Items from a dataset:
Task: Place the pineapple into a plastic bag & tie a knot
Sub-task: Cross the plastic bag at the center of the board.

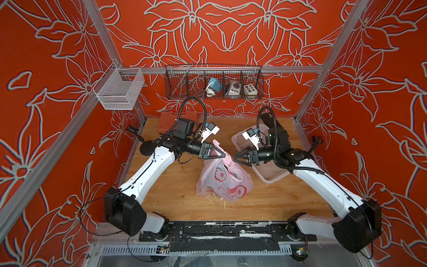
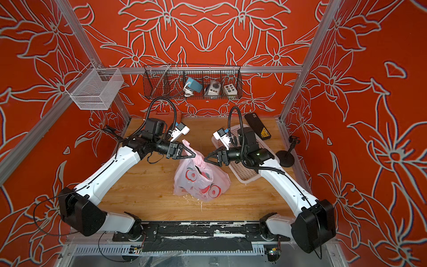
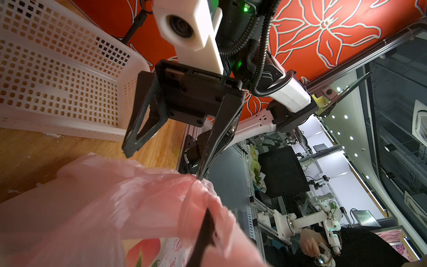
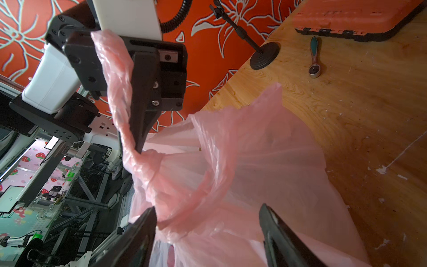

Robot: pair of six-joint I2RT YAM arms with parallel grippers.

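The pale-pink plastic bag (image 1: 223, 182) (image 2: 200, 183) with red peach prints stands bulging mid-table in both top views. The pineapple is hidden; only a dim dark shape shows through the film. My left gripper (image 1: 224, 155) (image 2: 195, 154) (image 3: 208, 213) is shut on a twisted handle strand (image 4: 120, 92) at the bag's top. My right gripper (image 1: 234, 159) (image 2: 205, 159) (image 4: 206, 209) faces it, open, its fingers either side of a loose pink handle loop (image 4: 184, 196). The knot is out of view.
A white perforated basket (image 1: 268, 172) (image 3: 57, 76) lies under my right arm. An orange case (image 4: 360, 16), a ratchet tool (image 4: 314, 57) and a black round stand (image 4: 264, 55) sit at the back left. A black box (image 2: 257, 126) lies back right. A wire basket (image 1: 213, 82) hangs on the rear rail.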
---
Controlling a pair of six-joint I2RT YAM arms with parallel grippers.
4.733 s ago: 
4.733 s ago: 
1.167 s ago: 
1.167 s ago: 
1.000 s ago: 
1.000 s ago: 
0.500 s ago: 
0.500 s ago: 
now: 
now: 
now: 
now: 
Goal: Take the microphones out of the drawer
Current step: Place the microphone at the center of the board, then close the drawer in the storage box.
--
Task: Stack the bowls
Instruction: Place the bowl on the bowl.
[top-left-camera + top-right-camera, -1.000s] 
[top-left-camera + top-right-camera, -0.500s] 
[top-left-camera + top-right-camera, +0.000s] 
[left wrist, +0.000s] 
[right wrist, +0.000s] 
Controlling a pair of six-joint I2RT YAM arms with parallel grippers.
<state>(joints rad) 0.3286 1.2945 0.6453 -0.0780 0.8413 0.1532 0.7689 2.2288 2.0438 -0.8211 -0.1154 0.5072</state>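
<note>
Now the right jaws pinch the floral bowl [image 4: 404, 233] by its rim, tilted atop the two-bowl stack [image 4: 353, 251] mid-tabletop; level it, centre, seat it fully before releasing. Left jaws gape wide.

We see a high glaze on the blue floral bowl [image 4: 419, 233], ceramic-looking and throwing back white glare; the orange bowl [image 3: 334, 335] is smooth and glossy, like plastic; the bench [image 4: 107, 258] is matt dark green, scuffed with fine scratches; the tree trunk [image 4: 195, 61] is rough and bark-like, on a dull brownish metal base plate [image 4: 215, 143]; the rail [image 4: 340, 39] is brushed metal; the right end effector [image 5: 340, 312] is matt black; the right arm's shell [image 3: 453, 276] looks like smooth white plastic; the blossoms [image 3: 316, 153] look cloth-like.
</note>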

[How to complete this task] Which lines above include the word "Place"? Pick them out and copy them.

[Expected answer]
Task: Place the pineapple into a plastic bag & tie a knot
Current step: Place the microphone at the center of the board, then close the drawer in the storage box.
Instruction: Place the bowl on the bowl.

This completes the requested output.